Lt renal vein: tributaries, Lt adrenal (above) & Lumbar veins (behind) & Lt gonadal (below)

accessory renal vessels are common & may compress ureter → UPJO.

Nerve Supply (autonomic)

from the renal plexus. (over aorta just above renal a.) which receives:

Ø  Sympathetic from T11- L2

Ø  Parasympathetic from vagus

enter through hilum & accompany the renal a. in renal parenchyma.

Kidney share autonomic innervation with other organs → GIT S/S with GUT ds

Lymphatics

3 lymphatic plexuses (parenchymal, subcapsular & perinephric) → Lumbar(Retroperitoneal)  L.N.s (Rt → interaortocaval, precaval & Lt → paraaortic). 

CALYCES, RENAL PELVIS  

Gross Appearance

1. Calices: tips of the minor calices (8-12) indented (cupped) by pyramids→ unite to form 2 or 3 major calices, → unite to form renal pelvis (calyx may enclose >1 papillae)

   - Calyx neck = infundibulum.

2. Renal pelvis: may be entirely intrarenal or partly intrarenal and partly extrarenal. Inferomedially, it tapers to form the ureter.  

Relations

1. Calices: are intrarenal and intimately related to renal parenchyma.
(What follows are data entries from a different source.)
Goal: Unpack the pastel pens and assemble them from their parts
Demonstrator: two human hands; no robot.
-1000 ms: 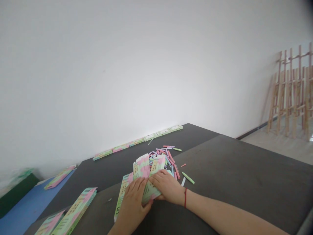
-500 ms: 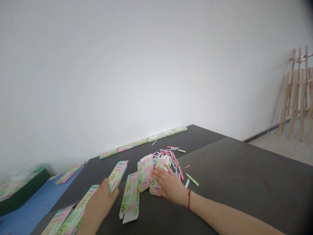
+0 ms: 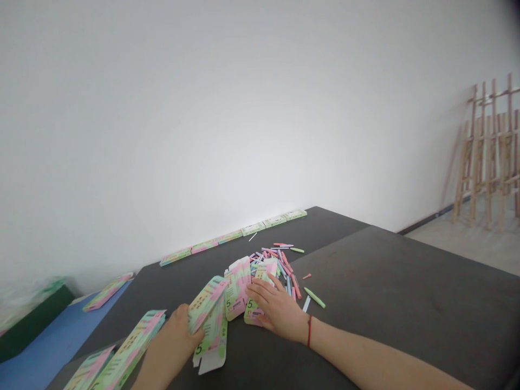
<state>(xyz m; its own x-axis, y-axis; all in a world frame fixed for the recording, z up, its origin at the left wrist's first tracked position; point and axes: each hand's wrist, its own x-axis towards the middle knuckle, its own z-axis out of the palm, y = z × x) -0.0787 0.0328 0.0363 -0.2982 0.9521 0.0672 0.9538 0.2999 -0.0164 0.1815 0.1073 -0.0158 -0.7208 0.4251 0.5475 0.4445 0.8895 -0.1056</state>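
Note:
My left hand [image 3: 181, 330] is closed on a pastel pink-and-green box [image 3: 207, 300], thumb on its near side. That box is tilted and covers part of another box [image 3: 213, 341] lying on the black table, whose white end flap stands open. My right hand [image 3: 276, 303], fingers stretched out and a red string at its wrist, lies over a box [image 3: 266, 268] marked 5. Just left of its fingertips rests a further pastel box [image 3: 238, 287]. Behind these boxes spreads a heap of pastel pens [image 3: 286, 268]. Whether the right fingers grip their box, I cannot tell.
A row of pastel boxes [image 3: 205, 245] runs along the wall edge of the black table [image 3: 390, 303]. More boxes [image 3: 130, 346] lie at lower left. A green bin [image 3: 36, 319] stands on a blue surface [image 3: 60, 330]. Wooden easels [image 3: 487, 162] lean at right.
My left hand has carried its box to the right, over the open-flapped box. My right hand stays on its box; the view has shifted slightly.

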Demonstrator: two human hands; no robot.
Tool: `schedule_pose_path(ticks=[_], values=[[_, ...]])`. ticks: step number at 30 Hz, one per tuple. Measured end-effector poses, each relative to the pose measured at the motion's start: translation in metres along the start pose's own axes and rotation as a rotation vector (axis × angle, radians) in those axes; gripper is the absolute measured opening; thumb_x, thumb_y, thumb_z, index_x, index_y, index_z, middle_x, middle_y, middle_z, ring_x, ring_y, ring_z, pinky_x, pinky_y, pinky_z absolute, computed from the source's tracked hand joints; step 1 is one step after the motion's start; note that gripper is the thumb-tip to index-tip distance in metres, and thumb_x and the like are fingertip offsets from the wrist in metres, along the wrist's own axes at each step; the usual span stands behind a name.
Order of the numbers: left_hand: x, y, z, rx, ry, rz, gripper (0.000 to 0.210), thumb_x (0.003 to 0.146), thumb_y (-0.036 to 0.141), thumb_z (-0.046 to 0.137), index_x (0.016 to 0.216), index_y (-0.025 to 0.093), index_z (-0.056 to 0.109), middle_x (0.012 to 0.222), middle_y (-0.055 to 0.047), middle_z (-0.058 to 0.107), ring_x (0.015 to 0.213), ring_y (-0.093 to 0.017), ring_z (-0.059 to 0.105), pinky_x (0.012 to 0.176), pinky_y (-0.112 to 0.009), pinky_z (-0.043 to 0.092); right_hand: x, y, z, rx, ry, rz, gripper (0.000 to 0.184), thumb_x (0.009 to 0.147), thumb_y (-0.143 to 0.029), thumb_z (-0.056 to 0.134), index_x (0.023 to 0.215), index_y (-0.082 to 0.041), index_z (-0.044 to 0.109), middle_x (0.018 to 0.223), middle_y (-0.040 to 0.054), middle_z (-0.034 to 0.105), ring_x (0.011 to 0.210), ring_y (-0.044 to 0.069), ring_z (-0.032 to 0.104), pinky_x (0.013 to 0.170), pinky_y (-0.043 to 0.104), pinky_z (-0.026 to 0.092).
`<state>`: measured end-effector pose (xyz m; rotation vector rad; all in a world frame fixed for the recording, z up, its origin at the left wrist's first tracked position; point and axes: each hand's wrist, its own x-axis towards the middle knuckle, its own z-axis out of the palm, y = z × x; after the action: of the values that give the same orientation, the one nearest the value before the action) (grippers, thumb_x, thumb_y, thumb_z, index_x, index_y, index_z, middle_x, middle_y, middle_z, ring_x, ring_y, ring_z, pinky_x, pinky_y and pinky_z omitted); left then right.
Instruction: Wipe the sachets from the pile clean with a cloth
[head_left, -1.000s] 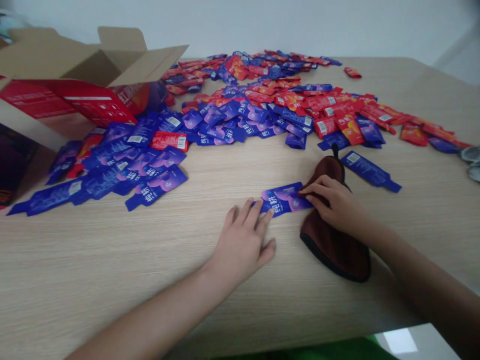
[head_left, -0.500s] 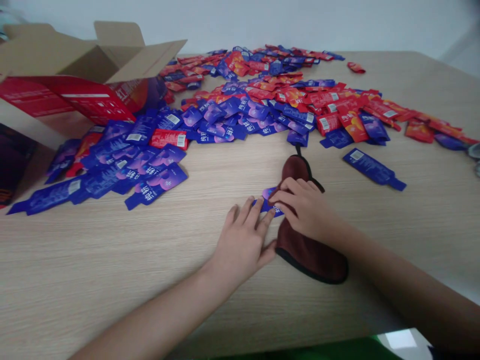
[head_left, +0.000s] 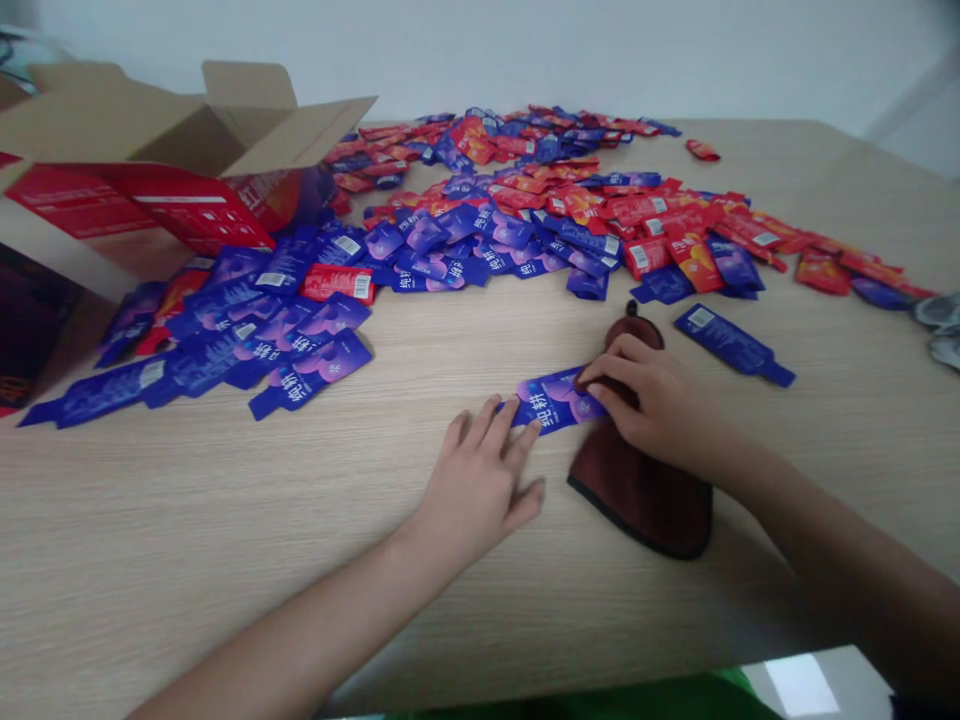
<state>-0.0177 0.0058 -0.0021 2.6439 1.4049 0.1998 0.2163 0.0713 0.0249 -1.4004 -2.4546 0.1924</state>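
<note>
A flat blue-purple sachet [head_left: 556, 400] lies on the table in front of me. My left hand [head_left: 480, 470] is spread, its fingertips pressing the sachet's left end. My right hand [head_left: 645, 400] is closed on a dark maroon cloth with black edging [head_left: 645, 490], shaped like an eye mask. The bunched middle of that cloth is pinched in my fingers and touches the sachet's right end. A single blue sachet [head_left: 735, 345] lies to the right of the cloth.
Blue sachets [head_left: 315, 375] overlap at left. A long heap of red and blue sachets [head_left: 525, 215] spans the back. An open red cardboard box [head_left: 202, 205] stands at back left, a dark box [head_left: 30, 320] at the left edge. Grey objects [head_left: 941, 320] sit at far right.
My right hand has moved right with the maroon cloth, sliding along the sachet and uncovering most of it. My left hand stays on the sachet's left end.
</note>
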Motion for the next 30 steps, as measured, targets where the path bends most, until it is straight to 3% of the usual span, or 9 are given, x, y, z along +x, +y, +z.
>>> schedule_pose_path(ticks=[5, 9, 14, 18, 21, 24, 30], values=[[0.001, 0.000, -0.001, 0.008, -0.004, 0.015, 0.057, 0.091, 0.045, 0.052, 0.141, 0.018, 0.047, 0.150, -0.018, 0.039, 0.139, -0.036, 0.033, 0.105, -0.056, 0.034, 0.002, -0.037, 0.022, -0.109, -0.057, -0.141, 0.022, 0.092, -0.021, 0.045, 0.096, -0.021, 0.066, 0.097, 0.0090, 0.057, 0.086, 0.023, 0.051, 0.075, 0.038, 0.036], [0.002, 0.000, -0.001, 0.000, 0.011, 0.014, 0.054, 0.092, 0.045, 0.050, 0.139, 0.019, 0.049, 0.149, -0.017, 0.040, 0.139, -0.035, 0.033, 0.105, -0.055, 0.034, -0.012, -0.016, 0.025, -0.062, -0.051, -0.072, 0.021, 0.091, -0.021, 0.047, 0.097, -0.023, 0.067, 0.099, 0.0087, 0.057, 0.086, 0.022, 0.051, 0.075, 0.037, 0.037], [0.003, 0.000, -0.003, 0.004, -0.015, 0.018, 0.056, 0.093, 0.050, 0.047, 0.139, 0.019, 0.049, 0.148, -0.016, 0.043, 0.138, -0.035, 0.035, 0.105, -0.054, 0.035, -0.024, 0.017, 0.011, 0.057, -0.092, 0.026, 0.021, 0.088, -0.017, 0.049, 0.094, -0.025, 0.068, 0.095, 0.0057, 0.057, 0.087, 0.022, 0.054, 0.077, 0.036, 0.042], [0.002, -0.001, -0.003, 0.038, -0.025, 0.035, 0.060, 0.092, 0.053, 0.048, 0.142, 0.019, 0.045, 0.149, -0.017, 0.041, 0.138, -0.036, 0.035, 0.105, -0.054, 0.034, -0.018, 0.009, 0.005, 0.049, -0.052, 0.022, 0.020, 0.089, -0.019, 0.049, 0.094, -0.024, 0.068, 0.094, 0.0061, 0.057, 0.085, 0.021, 0.055, 0.076, 0.036, 0.042], [0.001, -0.003, -0.002, 0.056, -0.031, 0.053, 0.061, 0.092, 0.054, 0.047, 0.143, 0.021, 0.044, 0.150, -0.018, 0.039, 0.140, -0.036, 0.033, 0.106, -0.054, 0.033, -0.011, -0.010, 0.011, 0.037, 0.035, -0.026, 0.020, 0.091, -0.022, 0.048, 0.098, -0.022, 0.067, 0.096, 0.0078, 0.056, 0.085, 0.022, 0.054, 0.075, 0.037, 0.041], [0.000, -0.005, -0.002, 0.062, -0.031, 0.064, 0.060, 0.093, 0.055, 0.045, 0.143, 0.022, 0.044, 0.152, -0.017, 0.037, 0.140, -0.035, 0.032, 0.106, -0.053, 0.033, -0.010, -0.022, 0.019, -0.010, 0.034, -0.096, 0.023, 0.092, -0.023, 0.046, 0.100, -0.021, 0.067, 0.098, 0.0093, 0.056, 0.087, 0.023, 0.052, 0.075, 0.038, 0.039], [0.000, -0.004, -0.002, 0.059, -0.067, 0.051, 0.061, 0.094, 0.053, 0.046, 0.146, 0.023, 0.040, 0.152, -0.016, 0.037, 0.141, -0.034, 0.032, 0.107, -0.054, 0.032, -0.028, 0.007, 0.018, 0.022, -0.044, -0.015, 0.020, 0.090, -0.020, 0.048, 0.096, -0.024, 0.067, 0.098, 0.0077, 0.057, 0.087, 0.023, 0.054, 0.076, 0.037, 0.041]])
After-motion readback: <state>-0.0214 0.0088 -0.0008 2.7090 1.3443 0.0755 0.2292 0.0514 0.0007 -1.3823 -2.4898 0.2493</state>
2. Renal pelvis: If partly extrarenal, it lies along lateral border of psoas muscle and on quadratus lumborum muscle; the renal vascular pedicle is placed just anterior to it.

left pelvis lies at the level of L1 or L2

right pelvis is a little lower (L2).

Calyceal anatomy on IVU (LAMP)

Lateral calyces → Anterior

Medial calyces → Posterior

End-on calyces → posterior

Histology

Mucosa: transitional epith. over lamina propria (loose connective and elastic tissue).

Musculosa: helical and longitudinal smooth muscle fibers. not arranged in definite layers.

Adventitia: fibrous connective tissue.

Blood Supply

A. Arterial

from renal arteries

B. Venous

The veins are paired with the arteries.

Lymphatics

renal calices, pelvis, and upper ureters → lumbar lymph nodes.